Mereka berdiri di tengah jalan dengan kopor kayu dan tas Yury yang merintangi jalan; orang-orang yang lewatpun berhenti dan melihat mereka dari kepala sampai kaki, memandangi kereta yang sedang melepaskan diri dari tepi trotoar serta pintu depan yang terbuka lebar, guna menyaksikan apa akan terjadi.

Tapi Markel dengan rompi di atas kemeja kapasnya dan dengan pil jurukunci di tangan, sedang lari dari gerbang untuk menyambut majikan mudanya, sambil berseru-seru :

“Allah Yang Maha Kuasa, itulah Yurochka! Wah itulah buah hati kita sendiri! Yury Andreyevich, cahaya mataku, jadi tak kamu lupakan kami, kami yang tiap hari berdoa untukmu! Kamu hormati kamu, kamu pulang! Kalian mau apa?” tukasnya pada para penonton. “Apa yang luar biasa? Enyah! Mengapa melotot?”
“Apa kabar Markel!?” Yury memeluknya. “Pakailah picimu, keledai. Apa kabar? Bagaimana istrimu? Dan anak-anak?”
“Bagaimana lagi? Mereka tumbuh, berkah Ilahi. Soal kabar dapat kamu lihat sendiri, sewaktu kamu pergi berbuat yang jaya, kamipun sibuk. Semua kacau melarat, setanpun tak mampu memilih, jalanan kotor, atap tiris, perut kosong macam di bulan Puasa, dan semua ini tanpa anexasi atau pajak.”*
“Aku keluhkan pada Yury Andreyevich tentang kau, Markel Yurochka, ia selalu begitu. Aku tak betah omong kosong macam itu. Semuanya untuk kepentinganmu, disangkanya kau suka itu, akibat merekalah ia setajam itu. Baik, baiklah, Markel, jangan berbantahan denganku, kukenal kau. Kau tak dikenal orang, Markel. SUdah waktunya kau belajar berpikir sehat sedikit. Jangan membual pada kami, seolah kami tukang warung!”

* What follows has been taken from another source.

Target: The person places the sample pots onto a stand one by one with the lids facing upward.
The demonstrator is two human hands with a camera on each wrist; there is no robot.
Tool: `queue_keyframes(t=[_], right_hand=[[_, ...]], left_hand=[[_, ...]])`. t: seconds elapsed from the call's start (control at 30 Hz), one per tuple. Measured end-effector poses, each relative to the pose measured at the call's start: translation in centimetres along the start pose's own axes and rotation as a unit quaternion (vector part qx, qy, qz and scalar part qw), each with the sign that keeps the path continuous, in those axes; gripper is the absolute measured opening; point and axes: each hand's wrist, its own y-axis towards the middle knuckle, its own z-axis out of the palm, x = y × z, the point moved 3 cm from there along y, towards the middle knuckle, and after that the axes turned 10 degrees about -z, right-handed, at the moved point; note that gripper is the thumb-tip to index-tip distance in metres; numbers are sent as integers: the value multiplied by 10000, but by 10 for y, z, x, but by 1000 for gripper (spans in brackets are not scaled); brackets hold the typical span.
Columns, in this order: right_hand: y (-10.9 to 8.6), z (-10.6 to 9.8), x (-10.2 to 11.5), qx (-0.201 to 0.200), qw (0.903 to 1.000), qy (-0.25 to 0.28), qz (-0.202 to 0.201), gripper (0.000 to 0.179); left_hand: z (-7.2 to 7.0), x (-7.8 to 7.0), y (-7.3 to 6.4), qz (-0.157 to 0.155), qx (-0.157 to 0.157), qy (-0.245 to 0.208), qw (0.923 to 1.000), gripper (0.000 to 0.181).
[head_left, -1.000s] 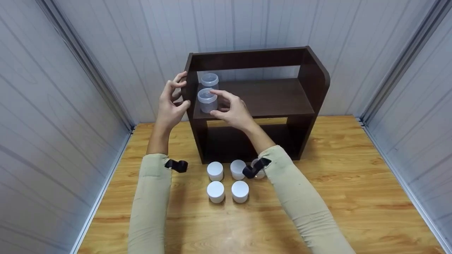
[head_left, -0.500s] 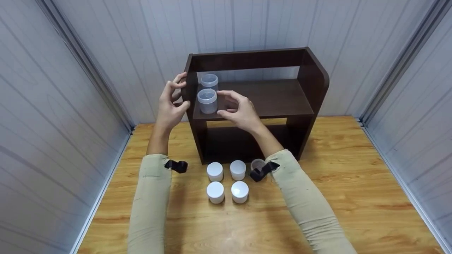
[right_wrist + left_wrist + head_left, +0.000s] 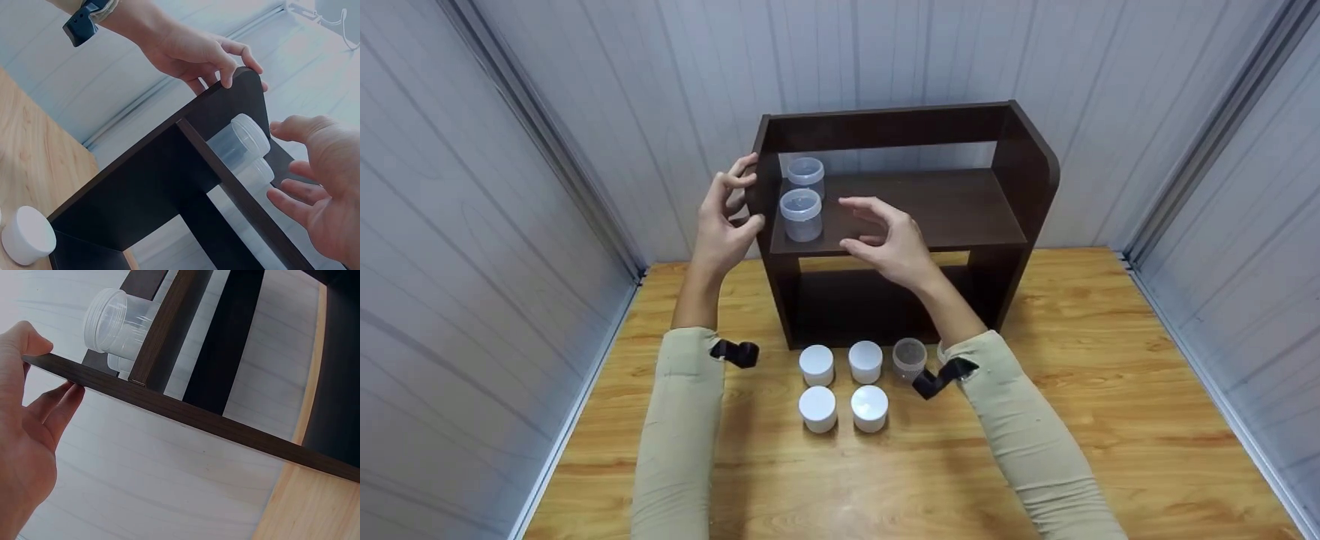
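Note:
Two clear plastic jars stand one behind the other at the left end of a dark brown shelf's [image 3: 937, 199] upper board: the front jar [image 3: 802, 221] and the rear jar [image 3: 807, 174]. My left hand [image 3: 725, 225] pinches the shelf's left side panel [image 3: 169, 405], thumb and fingers on opposite faces of it in the left wrist view. To the right of the front jar hovers my right hand [image 3: 896, 244], fingers apart and holding nothing. A gap separates its fingertips from the jar in the right wrist view.
On the wooden surface [image 3: 735, 465] before the shelf stand several white-lidded jars [image 3: 870, 407]. Beside them is a clear jar [image 3: 910, 356]; something pale is mostly hidden behind the right sleeve [image 3: 1005, 405]. Panelled walls [image 3: 547, 187] enclose the space.
My right hand has let go of the front clear jar and moved off to the right. The jar stays on the upper board, and the left hand has not moved.

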Motion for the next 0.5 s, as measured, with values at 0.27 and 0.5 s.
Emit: queue_keyframes(t=[0.27, 0.5], right_hand=[[-16, -14, 5, -3, 9999, -81, -74, 56], [-31, -23, 10, 43, 9998, -142, -103, 56]], left_hand=[[2, 1, 0, 20, -14, 10, 10000, 34], [5, -2, 0, 80, 35, 53, 9999, 37]])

Merekapun masuk. Markel mengangkut bayrang-barang Yury ke dalam, mengunci pintu depan di belakangnya dan bicara lagi secara akrab.

“Antonina Alexandrovna marah, kamu dengar ucapannya. Selalu begitu. Katanya, batinmu hitam melulu. Markel, macam pipa perapian ini. Sekarang, ujarnya, tiap anak kecil barangkali bahkan tiap monyet atau anjing timangan tahu apa soalnya. Itu tentu benar, tapi meskipun begitu, Yurochka, percaya atau tidak, orang yang tahu telah melihat buku itu, buku Tukang Batu** seratus empat puluh tahun buku itu letaknya di bawah batu, tapi sekarang –inilah pendapatuku yang sudah kupertimbangkan Yurochka– kami telah kena tipu. Tapi aku tak boleh omong; lihatlah Antonina Alexandrovna geleng-geleng kepala kepadaku.”
“Tak heran. Cukup Markel. Letakkan barang-barang itu dan sekian sajalah, Kalau Yury Andreyevich perlu apa-apa, ia akan memanggilmu.

***
*Damai tanpa anexasi atau pajak adalah semboyan kaum sosialis kiri
** Buku Tukang Batu, yakni Para Protokol Kaum Tua-tua Zion.